Topological, Compositional, and Dynamic Information in Chemical Reaction Systems
Abstract
Chemical reaction systems hold great promise for mimicking the fundamental processes of life and as the basis for new, sophisticated chemical technologies. These systems are conventionally viewed from a molecular perspective, in which their structure and behavior are controlled through molecular design. Achieving the ambitions of systems chemistry entails increasing system complexity and diversity from a few well‐understood components to large networks in which precise interactions are challenging to predict and control. Intuitive approaches are therefore required to design and understand complex chemical systems, particularly in experimental investigations.
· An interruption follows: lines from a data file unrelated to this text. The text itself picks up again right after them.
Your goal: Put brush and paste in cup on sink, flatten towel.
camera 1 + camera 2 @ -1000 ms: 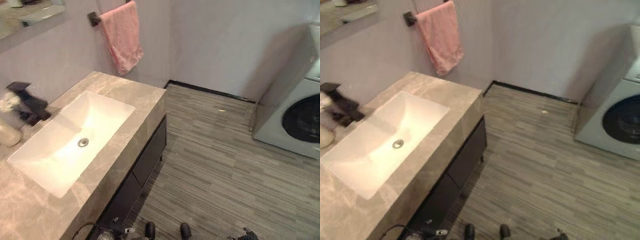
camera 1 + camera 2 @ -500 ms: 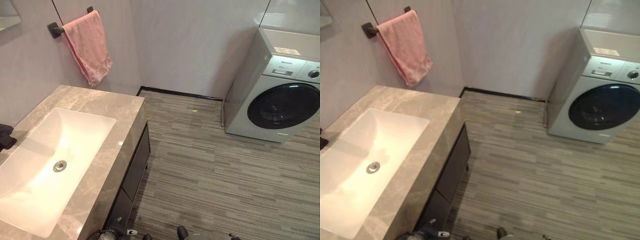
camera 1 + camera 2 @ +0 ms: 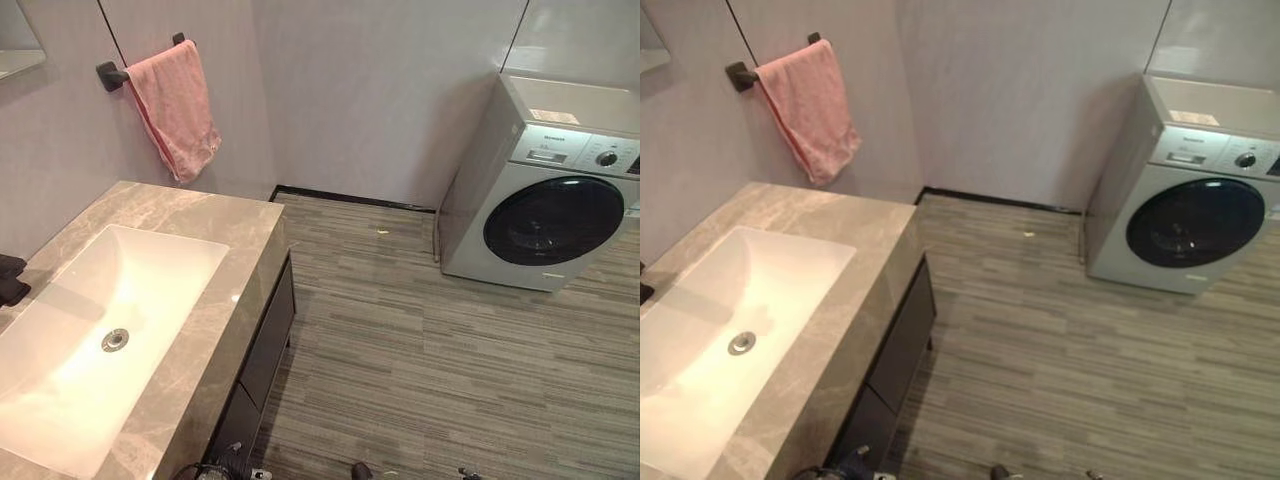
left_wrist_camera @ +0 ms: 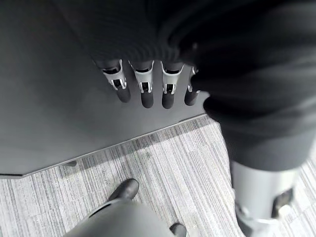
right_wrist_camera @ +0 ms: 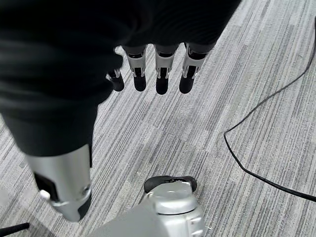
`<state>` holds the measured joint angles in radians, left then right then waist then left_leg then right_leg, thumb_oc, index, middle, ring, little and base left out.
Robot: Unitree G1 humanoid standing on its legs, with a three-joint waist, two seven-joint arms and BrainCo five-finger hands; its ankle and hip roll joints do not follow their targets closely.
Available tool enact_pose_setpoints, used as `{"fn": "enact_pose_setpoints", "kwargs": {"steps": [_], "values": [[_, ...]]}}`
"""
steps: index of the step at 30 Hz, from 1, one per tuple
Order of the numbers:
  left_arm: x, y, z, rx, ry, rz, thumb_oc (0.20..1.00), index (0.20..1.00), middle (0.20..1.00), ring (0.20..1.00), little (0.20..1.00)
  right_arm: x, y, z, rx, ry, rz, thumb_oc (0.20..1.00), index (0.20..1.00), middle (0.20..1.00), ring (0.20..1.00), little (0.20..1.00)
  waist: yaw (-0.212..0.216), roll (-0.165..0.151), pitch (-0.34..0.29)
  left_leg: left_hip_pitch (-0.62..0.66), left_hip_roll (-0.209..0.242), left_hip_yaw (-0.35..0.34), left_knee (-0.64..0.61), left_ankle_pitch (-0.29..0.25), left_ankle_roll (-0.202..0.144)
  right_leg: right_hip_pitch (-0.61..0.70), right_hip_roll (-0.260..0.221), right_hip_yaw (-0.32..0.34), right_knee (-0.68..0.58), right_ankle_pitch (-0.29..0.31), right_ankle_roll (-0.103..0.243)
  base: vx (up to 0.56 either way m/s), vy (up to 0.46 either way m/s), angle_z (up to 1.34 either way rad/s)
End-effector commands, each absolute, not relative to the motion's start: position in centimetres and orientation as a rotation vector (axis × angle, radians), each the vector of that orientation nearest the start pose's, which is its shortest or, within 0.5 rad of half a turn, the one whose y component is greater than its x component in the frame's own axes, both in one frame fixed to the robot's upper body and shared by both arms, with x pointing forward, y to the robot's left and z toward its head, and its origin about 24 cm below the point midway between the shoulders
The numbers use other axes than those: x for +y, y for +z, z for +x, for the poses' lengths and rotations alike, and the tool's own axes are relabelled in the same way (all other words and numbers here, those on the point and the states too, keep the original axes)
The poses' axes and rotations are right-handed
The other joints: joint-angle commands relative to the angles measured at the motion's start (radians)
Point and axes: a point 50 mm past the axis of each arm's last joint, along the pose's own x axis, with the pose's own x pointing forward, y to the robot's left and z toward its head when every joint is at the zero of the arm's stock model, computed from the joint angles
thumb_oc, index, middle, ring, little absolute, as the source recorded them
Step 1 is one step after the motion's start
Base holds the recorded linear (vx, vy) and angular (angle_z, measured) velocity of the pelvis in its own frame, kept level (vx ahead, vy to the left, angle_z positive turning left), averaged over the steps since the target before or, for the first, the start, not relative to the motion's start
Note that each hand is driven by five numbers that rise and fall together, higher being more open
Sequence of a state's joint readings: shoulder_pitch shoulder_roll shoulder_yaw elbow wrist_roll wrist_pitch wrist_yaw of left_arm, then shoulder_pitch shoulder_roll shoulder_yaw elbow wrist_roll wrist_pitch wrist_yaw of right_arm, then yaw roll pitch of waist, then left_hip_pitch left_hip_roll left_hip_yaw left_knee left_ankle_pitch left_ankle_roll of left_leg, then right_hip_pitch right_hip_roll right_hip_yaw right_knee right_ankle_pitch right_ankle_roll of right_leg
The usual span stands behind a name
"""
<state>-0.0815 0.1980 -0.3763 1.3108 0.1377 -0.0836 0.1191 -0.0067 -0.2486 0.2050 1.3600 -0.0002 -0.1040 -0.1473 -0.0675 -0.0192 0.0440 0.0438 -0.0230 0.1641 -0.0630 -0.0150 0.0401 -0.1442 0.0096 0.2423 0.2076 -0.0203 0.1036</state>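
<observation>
While both arms hang down beside the dark cabinet front, the left robot hand points its fingers straight at the floor, relaxed and holding nothing. The right robot hand hangs the same way, released and empty. The pink towel hangs bunched on the wall bar above the counter, beside the white sink.

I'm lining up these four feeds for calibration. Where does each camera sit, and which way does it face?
Left and right eye views: on the head, looking down at the sink, pink towel and washing machine; both share this scene.
Left wrist view: on the left wrist, along the relaxed left hand towards the dark cabinet front.
Right wrist view: along the relaxed right hand at the floor.
</observation>
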Motion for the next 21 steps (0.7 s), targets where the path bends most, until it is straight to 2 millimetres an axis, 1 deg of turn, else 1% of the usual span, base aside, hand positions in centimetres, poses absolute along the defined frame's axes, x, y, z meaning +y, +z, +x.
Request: {"fn": "enact_pose_setpoints", "kwargs": {"steps": [1, 2, 3, 4, 5, 6, 7, 8, 9, 10, 11, 12, 13, 14, 15, 16, 17, 18, 19, 20, 21], "values": [[21.4, -15.5, 12.7, 1.055, -0.140, 0.633, 1.000, 1.000, 1.000, 1.000, 1.000, -25.0, -15.6, 9.4, 1.156, -0.112, -0.451, 1.000, 1.000, 1.000, 1.000, 1.000, -0.021, 0.019, 0.057, -0.018, -0.023, -0.019, 0.140, -0.108, 0.040, -0.073, -0.036, -0.185, 0.211, 0.035, 0.072, 0.03, 0.065, -0.97], [21.5, -15.5, 12.8, 1.050, -0.125, 0.625, 1.000, 1.000, 1.000, 1.000, 1.000, -24.9, -15.6, 9.4, 1.148, -0.113, -0.443, 1.000, 1.000, 1.000, 1.000, 1.000, -0.025, 0.014, 0.062, 0.001, -0.025, -0.004, 0.125, -0.111, 0.039, -0.098, -0.045, -0.233, 0.199, 0.040, 0.066, 0.12, 0.017, -0.85], [21.5, -15.2, 13.5, 1.030, -0.100, 0.607, 1.000, 1.000, 1.000, 1.000, 1.000, -24.5, -15.8, 9.1, 1.151, -0.107, -0.437, 1.000, 1.000, 1.000, 1.000, 1.000, -0.037, 0.009, 0.066, 0.024, -0.030, 0.011, 0.104, -0.114, 0.034, -0.129, -0.045, -0.254, 0.130, 0.044, 0.054, 0.15, -0.021, -0.58], [21.5, -15.1, 13.8, 1.022, -0.090, 0.599, 1.000, 1.000, 1.000, 1.000, 1.000, -24.5, -15.8, 8.8, 1.161, -0.106, -0.437, 1.000, 1.000, 1.000, 1.000, 1.000, -0.040, 0.006, 0.067, 0.034, -0.034, 0.015, 0.097, -0.117, 0.031, -0.136, -0.056, -0.261, 0.081, 0.060, 0.046, 0.13, -0.036, 0.03], [21.5, -15.1, 13.8, 1.022, -0.090, 0.598, 1.000, 1.000, 1.000, 1.000, 1.000, -24.5, -15.8, 8.8, 1.160, -0.107, -0.438, 1.000, 1.000, 1.000, 1.000, 1.000, -0.040, 0.008, 0.068, 0.036, -0.032, 0.015, 0.096, -0.117, 0.031, -0.133, -0.055, -0.262, 0.079, 0.061, 0.046, 0.13, -0.062, 0.04], [21.3, -15.0, 14.3, 1.008, -0.083, 0.588, 1.000, 1.000, 1.000, 1.000, 1.000, -24.5, -15.9, 8.4, 1.176, -0.102, -0.445, 1.000, 1.000, 1.000, 1.000, 1.000, -0.047, 0.006, 0.068, 0.048, -0.034, 0.014, 0.086, -0.125, 0.025, -0.151, -0.072, -0.261, 0.002, 0.089, 0.045, 0.25, -0.106, 0.09], [20.9, -14.8, 14.9, 0.988, -0.086, 0.579, 1.000, 1.000, 1.000, 1.000, 1.000, -24.6, -16.1, 7.4, 1.213, -0.097, -0.459, 1.000, 1.000, 1.000, 1.000, 1.000, -0.059, 0.003, 0.071, 0.070, -0.038, 0.005, 0.079, -0.136, 0.010, -0.178, -0.105, -0.261, -0.093, 0.139, 0.054, 0.35, -0.150, 0.21], [20.8, -14.7, 15.2, 0.979, -0.091, 0.579, 1.000, 1.000, 1.000, 1.000, 1.000, -24.6, -16.3, 6.7, 1.240, -0.092, -0.465, 1.000, 1.000, 1.000, 1.000, 1.000, -0.067, 0.001, 0.073, 0.088, -0.035, 0.002, 0.077, -0.145, 0.002, -0.195, -0.127, -0.270, -0.139, 0.165, 0.061, 0.28, -0.104, -0.07], [20.7, -14.8, 15.2, 0.979, -0.092, 0.579, 1.000, 1.000, 1.000, 1.000, 1.000, -24.6, -16.3, 6.6, 1.240, -0.092, -0.465, 1.000, 1.000, 1.000, 1.000, 1.000, -0.069, 0.005, 0.076, 0.092, -0.031, -0.001, 0.078, -0.147, 0.002, -0.187, -0.124, -0.274, -0.144, 0.167, 0.061, 0.32, -0.134, -0.50], [20.5, -14.7, 15.4, 0.974, -0.102, 0.581, 1.000, 1.000, 1.000, 1.000, 1.000, -24.6, -16.6, 5.1, 1.295, -0.069, -0.480, 1.000, 1.000, 1.000, 1.000, 1.000, -0.086, 0.004, 0.074, 0.130, -0.027, -0.011, 0.073, -0.164, -0.010, -0.198, -0.144, -0.286, -0.181, 0.192, 0.071, 0.21, -0.090, -0.76], [20.5, -14.7, 15.4, 0.974, -0.102, 0.581, 1.000, 1.000, 1.000, 1.000, 1.000, -24.6, -16.6, 5.1, 1.295, -0.069, -0.480, 1.000, 1.000, 1.000, 1.000, 1.000, -0.086, 0.005, 0.075, 0.131, -0.026, -0.012, 0.073, -0.165, -0.010, -0.197, -0.143, -0.287, -0.181, 0.191, 0.071, 0.32, -0.150, -0.38], [20.3, -14.8, 15.3, 0.980, -0.119, 0.588, 1.000, 1.000, 1.000, 1.000, 1.000, -24.5, -16.7, 4.0, 1.329, -0.056, -0.479, 1.000, 1.000, 1.000, 1.000, 1.000, -0.096, 0.001, 0.063, 0.155, -0.025, -0.027, 0.068, -0.175, -0.019, -0.176, -0.139, -0.276, -0.186, 0.191, 0.067, 0.30, -0.154, 0.08], [20.1, -15.0, 15.0, 0.997, -0.128, 0.588, 1.000, 1.000, 1.000, 1.000, 1.000, -24.6, -16.8, 3.1, 1.361, -0.046, -0.487, 1.000, 1.000, 1.000, 1.000, 1.000, -0.103, 0.002, 0.045, 0.169, -0.015, -0.036, 0.075, -0.193, -0.026, -0.161, -0.120, -0.258, -0.178, 0.209, 0.050, 0.40, -0.221, 0.30], [20.0, -15.1, 14.7, 1.011, -0.129, 0.587, 1.000, 1.000, 1.000, 1.000, 1.000, -24.7, -16.8, 2.9, 1.370, -0.049, -0.486, 1.000, 1.000, 1.000, 1.000, 1.000, -0.109, 0.007, 0.038, 0.172, -0.004, -0.044, 0.085, -0.197, -0.030, -0.154, -0.103, -0.260, -0.169, 0.205, 0.040, 0.38, -0.242, 0.24], [20.0, -15.4, 14.2, 1.035, -0.126, 0.581, 1.000, 1.000, 1.000, 1.000, 1.000, -24.7, -16.8, 2.8, 1.372, -0.053, -0.479, 1.000, 1.000, 1.000, 1.000, 1.000, -0.112, 0.012, 0.030, 0.174, 0.007, -0.053, 0.107, -0.190, -0.039, -0.146, -0.084, -0.263, -0.157, 0.198, 0.028, 0.20, -0.146, 0.18], [20.0, -15.4, 14.2, 1.035, -0.126, 0.581, 1.000, 1.000, 1.000, 1.000, 1.000, -24.7, -16.8, 2.8, 1.372, -0.054, -0.479, 1.000, 1.000, 1.000, 1.000, 1.000, -0.113, 0.013, 0.030, 0.173, 0.008, -0.054, 0.108, -0.191, -0.040, -0.146, -0.083, -0.264, -0.156, 0.197, 0.027, 0.27, -0.211, 0.45], [20.1, -15.6, 13.5, 1.069, -0.118, 0.571, 1.000, 1.000, 1.000, 1.000, 1.000, -25.1, -16.6, 3.2, 1.356, -0.073, -0.478, 1.000, 1.000, 1.000, 1.000, 1.000, -0.118, 0.025, 0.019, 0.163, 0.034, -0.059, 0.151, -0.161, -0.066, -0.125, -0.055, -0.273, -0.156, 0.172, 0.006, 0.24, -0.210, 0.44], [20.2, -15.7, 13.2, 1.084, -0.116, 0.569, 1.000, 1.000, 1.000, 1.000, 1.000, -25.2, -16.6, 3.6, 1.341, -0.080, -0.476, 1.000, 1.000, 1.000, 1.000, 1.000, -0.118, 0.029, 0.014, 0.142, 0.049, -0.057, 0.199, -0.126, -0.086, -0.111, -0.041, -0.279, -0.160, 0.160, -0.007, 0.32, -0.294, 0.44], [20.4, -15.8, 12.9, 1.096, -0.108, 0.567, 1.000, 1.000, 1.000, 1.000, 1.000, -25.4, -16.5, 4.1, 1.318, -0.095, -0.470, 1.000, 1.000, 1.000, 1.000, 1.000, -0.116, 0.029, 0.012, 0.119, 0.063, -0.056, 0.253, -0.087, -0.105, -0.092, -0.032, -0.286, -0.168, 0.148, -0.020, 0.25, -0.284, 0.17], [20.8, -15.8, 12.6, 1.113, -0.092, 0.564, 1.000, 1.000, 1.000, 1.000, 1.000, -25.7, -16.1, 5.6, 1.259, -0.131, -0.450, 1.000, 1.000, 1.000, 1.000, 1.000, -0.117, 0.027, 0.013, 0.082, 0.087, -0.051, 0.352, -0.016, -0.136, -0.067, -0.022, -0.293, -0.178, 0.136, -0.041, 0.21, -0.265, 0.19], [21.0, -15.8, 12.7, 1.109, -0.085, 0.559, 1.000, 1.000, 1.000, 1.000, 1.000, -25.8, -16.0, 6.3, 1.229, -0.144, -0.447, 1.000, 1.000, 1.000, 1.000, 1.000, -0.113, 0.018, 0.020, 0.047, 0.096, -0.049, 0.411, 0.016, -0.149, -0.045, -0.022, -0.296, -0.186, 0.124, -0.053, 0.19, -0.271, 0.23]]}}
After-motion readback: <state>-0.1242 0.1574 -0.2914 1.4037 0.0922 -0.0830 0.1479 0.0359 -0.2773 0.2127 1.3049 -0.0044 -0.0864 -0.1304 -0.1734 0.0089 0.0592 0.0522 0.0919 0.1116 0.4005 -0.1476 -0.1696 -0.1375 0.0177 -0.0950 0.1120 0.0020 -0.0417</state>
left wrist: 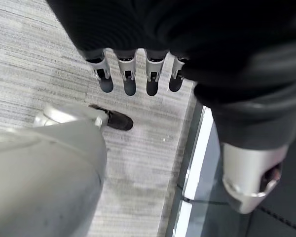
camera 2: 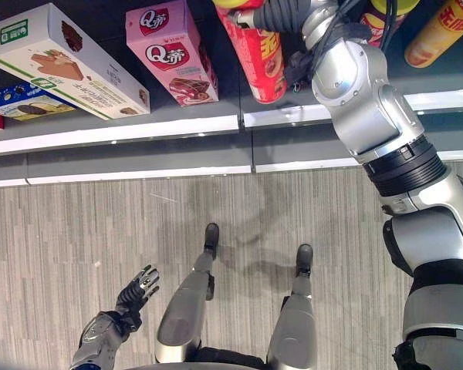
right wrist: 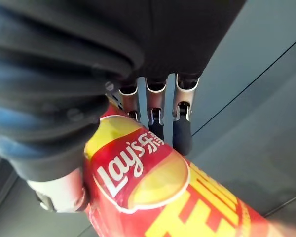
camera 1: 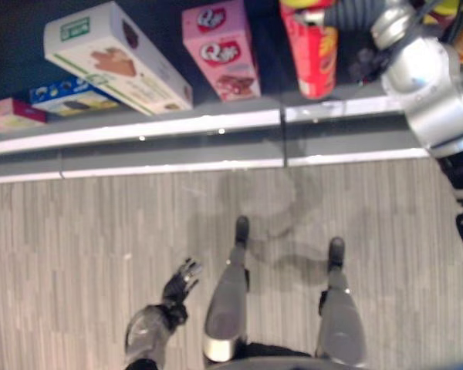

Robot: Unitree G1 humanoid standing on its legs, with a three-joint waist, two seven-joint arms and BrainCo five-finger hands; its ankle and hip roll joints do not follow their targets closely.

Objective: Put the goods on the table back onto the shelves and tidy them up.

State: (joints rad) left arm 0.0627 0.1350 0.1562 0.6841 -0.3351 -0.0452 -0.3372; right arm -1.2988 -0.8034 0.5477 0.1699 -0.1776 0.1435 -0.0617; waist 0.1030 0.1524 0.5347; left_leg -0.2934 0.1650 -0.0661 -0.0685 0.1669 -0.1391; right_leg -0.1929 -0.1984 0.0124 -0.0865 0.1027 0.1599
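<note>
A red chips can stands on the grey shelf, right of the middle. My right hand reaches in from the right and holds the can's upper end. In the right wrist view its fingers curl over the can, with the thumb on the other side. My left hand hangs low over the floor, far from the shelf, holding nothing. Its fingers are straight in the left wrist view.
On the shelf, left of the can, stand a pink snack box, a large white and green box, a blue box and a flat pink box. An orange can lies at the far right. Grey plank floor lies below.
</note>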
Using the formose reaction as a model system, this Perspective discusses three kinds of information that provide a basis for understanding and reasoning about complex chemical reaction systems. Reaction topological information, condensed into reaction rules, provides a means to compactly describe reaction systems, generate reaction network topologies, and reason about key reaction processes. Compositional information can be quantified using information‐theoretic measures that describe reaction outcomes and their effective degrees of freedom. Dynamic information arises from the time‐dependent processing of inputs by reaction networks and can reveal modular, covariant responses to environmental perturbations. These concepts may prove useful for exploring prebiotic evolution, designing chemical systems for computation, and engineering functional chemical reaction networks.